### What you will do
Only lines holding the word "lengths" are needed; copy each of them from the material.

### Excerpted data
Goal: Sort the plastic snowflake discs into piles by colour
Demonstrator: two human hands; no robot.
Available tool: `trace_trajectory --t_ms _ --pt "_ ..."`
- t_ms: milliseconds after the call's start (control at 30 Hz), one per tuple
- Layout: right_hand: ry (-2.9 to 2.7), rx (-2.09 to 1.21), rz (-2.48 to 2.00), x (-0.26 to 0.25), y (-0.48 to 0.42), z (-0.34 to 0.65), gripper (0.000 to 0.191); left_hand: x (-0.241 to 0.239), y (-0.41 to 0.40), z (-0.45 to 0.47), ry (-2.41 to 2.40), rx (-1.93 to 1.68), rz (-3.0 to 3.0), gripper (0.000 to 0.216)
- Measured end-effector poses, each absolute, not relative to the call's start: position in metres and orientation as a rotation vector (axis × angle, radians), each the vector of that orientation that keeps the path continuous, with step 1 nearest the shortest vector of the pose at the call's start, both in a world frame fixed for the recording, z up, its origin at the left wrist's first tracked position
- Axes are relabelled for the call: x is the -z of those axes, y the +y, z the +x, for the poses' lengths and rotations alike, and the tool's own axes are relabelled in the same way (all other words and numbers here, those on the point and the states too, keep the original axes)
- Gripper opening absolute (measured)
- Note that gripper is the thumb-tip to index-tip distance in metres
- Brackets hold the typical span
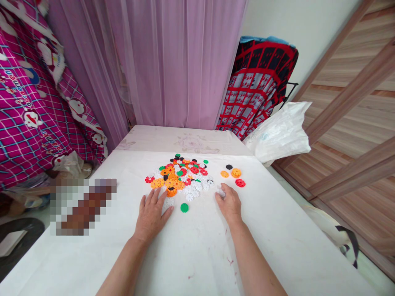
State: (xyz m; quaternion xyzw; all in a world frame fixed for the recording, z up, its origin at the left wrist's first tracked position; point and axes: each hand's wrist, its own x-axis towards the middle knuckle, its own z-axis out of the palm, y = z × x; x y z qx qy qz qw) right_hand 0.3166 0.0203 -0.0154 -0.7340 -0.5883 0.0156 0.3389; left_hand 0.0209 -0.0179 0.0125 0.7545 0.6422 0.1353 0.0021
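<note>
A heap of small plastic snowflake discs (180, 176) in orange, red, green, black and white lies in the middle of the white table (191, 255). My left hand (151, 213) rests flat on the cloth just below the heap, fingers spread and touching white discs. My right hand (228, 202) sits to the right of the heap with its fingers curled onto a white disc (221, 190). A single green disc (184, 207) lies between the two hands. Off to the right lie orange discs (236, 172), a black disc (228, 167) and a red disc (240, 183).
A pink curtain (173, 61) hangs behind the table. A patterned magenta blanket (31, 102) is at the left, a red checked cloth (259, 82) and a white plastic bag (282, 133) at the back right. Wooden panelling (361, 123) runs along the right.
</note>
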Motion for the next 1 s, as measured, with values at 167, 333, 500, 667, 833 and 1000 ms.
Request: trace_trajectory --t_ms 167,333,500,667,833,1000 --pt "-1.530 -0.044 -1.908 0.0167 0.0217 0.3174 0.040 -0.0115 -0.0180 0.0208 2.011 -0.454 2.358 0.056" --pt "-1.535 -0.025 -1.915 0.0165 0.0220 0.3174 0.040 -0.0147 -0.0184 0.0217 2.010 -0.411 2.350 0.057" --pt "-1.540 -0.009 -1.909 0.0154 0.0210 0.3166 0.041 -0.0163 -0.0188 0.0220 2.010 -0.394 2.352 0.057" --pt "-1.536 -0.011 -1.880 0.0157 0.0203 0.3160 0.041 -0.0150 -0.0187 0.0215 2.005 -0.387 2.350 0.057" --pt "-1.551 -0.010 -1.893 0.0157 0.0205 0.3163 0.040 -0.0151 -0.0187 0.0212 2.004 -0.413 2.352 0.056" --pt "-1.538 -0.009 -1.880 0.0164 0.0211 0.3165 0.039 -0.0130 -0.0184 0.0206 1.996 -0.449 2.352 0.056"
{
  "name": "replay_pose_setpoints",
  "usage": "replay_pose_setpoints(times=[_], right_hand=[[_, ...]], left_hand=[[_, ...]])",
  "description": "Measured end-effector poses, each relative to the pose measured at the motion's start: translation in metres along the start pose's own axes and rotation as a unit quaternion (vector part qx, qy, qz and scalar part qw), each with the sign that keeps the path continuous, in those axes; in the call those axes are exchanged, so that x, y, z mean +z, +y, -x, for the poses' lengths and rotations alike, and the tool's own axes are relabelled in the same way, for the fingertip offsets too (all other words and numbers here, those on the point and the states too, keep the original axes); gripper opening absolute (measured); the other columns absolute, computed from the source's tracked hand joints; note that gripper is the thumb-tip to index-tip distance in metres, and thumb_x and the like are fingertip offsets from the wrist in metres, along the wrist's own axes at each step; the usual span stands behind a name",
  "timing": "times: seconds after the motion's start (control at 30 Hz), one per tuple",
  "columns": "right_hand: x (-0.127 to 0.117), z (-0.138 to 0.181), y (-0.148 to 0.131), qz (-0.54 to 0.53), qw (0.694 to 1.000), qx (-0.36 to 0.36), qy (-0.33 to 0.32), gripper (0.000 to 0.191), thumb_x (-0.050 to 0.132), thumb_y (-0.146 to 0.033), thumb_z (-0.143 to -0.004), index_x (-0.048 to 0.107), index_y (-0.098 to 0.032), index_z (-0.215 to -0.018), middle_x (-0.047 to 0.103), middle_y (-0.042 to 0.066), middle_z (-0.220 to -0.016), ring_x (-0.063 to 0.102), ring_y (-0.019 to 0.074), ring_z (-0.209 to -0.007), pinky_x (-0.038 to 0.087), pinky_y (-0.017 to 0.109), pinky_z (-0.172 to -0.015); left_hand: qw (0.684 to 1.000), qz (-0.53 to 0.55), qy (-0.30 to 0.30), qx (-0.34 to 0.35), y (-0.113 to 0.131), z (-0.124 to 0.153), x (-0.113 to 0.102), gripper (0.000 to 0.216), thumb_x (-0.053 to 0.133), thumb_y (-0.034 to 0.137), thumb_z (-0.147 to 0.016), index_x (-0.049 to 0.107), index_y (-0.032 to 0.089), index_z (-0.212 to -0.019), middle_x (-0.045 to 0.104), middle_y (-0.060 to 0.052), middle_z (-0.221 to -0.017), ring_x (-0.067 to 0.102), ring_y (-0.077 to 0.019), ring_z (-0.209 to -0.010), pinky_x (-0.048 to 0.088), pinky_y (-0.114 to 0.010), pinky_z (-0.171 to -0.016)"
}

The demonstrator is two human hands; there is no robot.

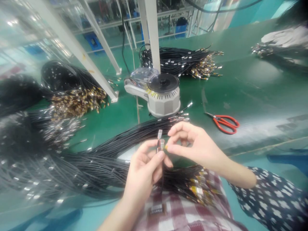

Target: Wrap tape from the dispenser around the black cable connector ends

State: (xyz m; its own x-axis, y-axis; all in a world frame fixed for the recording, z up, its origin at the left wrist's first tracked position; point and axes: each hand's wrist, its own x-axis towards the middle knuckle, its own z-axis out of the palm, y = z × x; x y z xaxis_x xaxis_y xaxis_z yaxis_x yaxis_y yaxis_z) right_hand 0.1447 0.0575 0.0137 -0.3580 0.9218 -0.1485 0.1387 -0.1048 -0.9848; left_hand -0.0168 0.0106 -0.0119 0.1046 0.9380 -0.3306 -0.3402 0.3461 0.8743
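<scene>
- A thin black cable [162, 175] is held upright by the left hand [144, 170] near the near edge of the worktop [252, 86]; its metal end [159, 134] stands up above the fingertips.
- The grip of the left hand is pressed together around the cable, with the thumb laid against the fingers just below the metal end.
- The right hand [194, 144] is placed just beside the metal end, on its right side. Its thumb and forefinger are pinched together on a small yellow piece [166, 147], which touches the cable; what this piece is cannot be told.
- A large bundle of black cables [101, 160] is spread across the near part of the worktop, under both hands, and its ends with yellow tags [199, 189] lie over a checked cloth [183, 211] at the near edge.
- A grey tape dispenser [161, 93] stands in the middle of the worktop, behind the hands.
- Red scissors [225, 123] lie to the right of the dispenser, well apart from the hands.
- More bundles of cables with metal ends are seen at the far side [183, 61] and at the left side [74, 96] of the worktop.
- A dotted sleeve [271, 195] is seen at the near right corner.
</scene>
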Motion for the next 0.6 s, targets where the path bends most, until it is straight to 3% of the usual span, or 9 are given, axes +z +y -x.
replay_pose_setpoints(times=[0.6], right_hand=[[0.0010, -0.0026, 0.0012, 0.021, 1.000, -0.002, 0.005, 0.022, 0.069, -0.021, -0.071, 0.051, -0.020, -0.085, 0.070, -0.001, -0.071, 0.058, 0.0133, -0.063, 0.040, 0.028, -0.061]], left_hand=[[1.000, 0.016, -0.009, -0.003, 0.0032, 0.0019, 0.0011, 0.019, 0.064, 0.022, -0.084, 0.057, 0.016, -0.101, 0.066, -0.002, -0.058, 0.032, -0.0015, -0.033, 0.020, -0.013, -0.034]])
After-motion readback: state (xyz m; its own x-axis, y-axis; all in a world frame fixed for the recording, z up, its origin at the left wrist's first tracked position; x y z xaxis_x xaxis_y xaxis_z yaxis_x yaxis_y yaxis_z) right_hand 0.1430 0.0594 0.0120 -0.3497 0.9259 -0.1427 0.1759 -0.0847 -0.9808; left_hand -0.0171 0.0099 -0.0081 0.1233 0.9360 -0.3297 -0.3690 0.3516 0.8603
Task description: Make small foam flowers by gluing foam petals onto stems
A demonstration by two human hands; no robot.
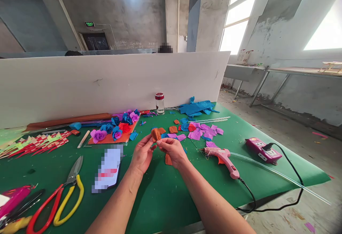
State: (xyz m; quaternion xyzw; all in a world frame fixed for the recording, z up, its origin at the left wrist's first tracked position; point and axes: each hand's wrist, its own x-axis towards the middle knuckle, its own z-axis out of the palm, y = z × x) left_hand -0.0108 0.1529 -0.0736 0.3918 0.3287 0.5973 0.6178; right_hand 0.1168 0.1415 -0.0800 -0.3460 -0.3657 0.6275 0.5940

### Response below
- Axes are relabelled for the call: x is the -z of those axes, y the +y, z the +x, for the poses' lengths and rotations alike, and the tool's own axes are relabelled in the same way (all other words and numbers here, those on the point and the states too, keep the original axes)
  "description": "Measured end-effector poses, each relative to the pose measured at the motion's start: translation in metres along the start pose's own axes and rotation as a unit quaternion (vector part qx, qy, qz and scalar part qw), each with the sign that keeps the path continuous, in those axes; in the call those axes are exchanged, so that x, y, z mean +z, +y, -x, for the poses' lengths and rotations alike, and the tool's own axes are relabelled in the same way, for the fingertip offsets too (all other words and numbers here, those on the point and the states too, keep the original axes); gripper opening absolute (measured); the other columns absolute, computed from the source's tracked hand joints; note that gripper is the thumb-tip to index-tip distance in metres, and thumb_x and the like are fingertip offsets from the wrist in metres, along the wrist's own axes at each step; the usual span stands behind a name",

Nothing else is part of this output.